〔事例2:B夫妻〕(回答者:妻)
(1) UIターンの形態と時期など:Iターン、平成8年
イ. 家族構成:夫 40歳台(現在)、妻 40歳台(現在)、長女 15歳(中学3年)、次女 12歳(小学6年)
ロ. Iターン前の居住地:熊本県天草町
ハ. 出身地:夫 熊本県大津町、妻 熊本市
ニ. 現在の勤務先:夫 高森町の小学校(教員)、妻 久木野村役場(臨時職員)
ホ. 現在の居住状態:民間企業開発の小規模住宅団地内の一戸建て家屋(持ち家)
(2) Iターン前の状況
結婚後熊本市内に住んでいたが、夫の実家のある大津町に転居し、その後、夫の赴任先の天草町へ転居した。妻は保育園(保母)を退職し子育てに専念した。天草町には5年間住んでいた。
(3) Iターンの契機と経緯
天草町での子育ての経験から、夫の転勤を見越して、熊本市内の受験勉強中心の教育に子供が適さないと判断して、自然の中で子育てをする適地を探した。天草町では海の自然を満喫したので、以後は山の自然の中での子育てを考えて、小国町や南阿蘇の町村を調べた。その際、選ぶ基準として、水、空気、大地、星、人、の5つを考えていた。そして、久木野村がこの基準を満たしていること、また、この村が熊本市や熊本空港に近いこと、俵山トンネルが開通すればそれへの時間距離は一層短くなること、娘たちが東京や大阪の大学に進学した場合に空港への近さは好条件になること、などを勘案して、久木野村を選んだ。

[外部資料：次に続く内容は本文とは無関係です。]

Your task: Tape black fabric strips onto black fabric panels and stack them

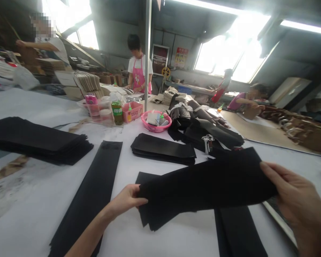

久木野村での適地の選択は、友人の父親に頼むなどしたがなかなか見つからず、現在の土地を購入するのに6か月ほどかかった。現在の住居は、外輪山の山麓、野外ステージ「アスペクタ」の下の、民間開発業者が造成した10戸ほどの団地内にある。家からの阿蘇山塊とその手前の低地の眺めは素晴らしく、これが当地に居を定めた大きな要素である。
また、夫がどこへ赴任しても教職員住宅があるのだが、夫の年齢やローン返済のことを考えて、土地を購入して家を建てることにしたのである。なお、夫の勤務先が移っても、ここでの生活を続けるつもりである。
(4) Iターン後の状況
集落の公役や村の行事には積極的に参加している。村の教育はコンピュータに力入れているし、長女は久木野村と交流関係のあるカナダのマニトバ州ウィニペグ市を村の補助金で訪問したし、これを含めて、当地での生活に満足している。また、当地に来てからインターネットを始め、メールの交換を通じて、新たな人間関係を楽しんでいる。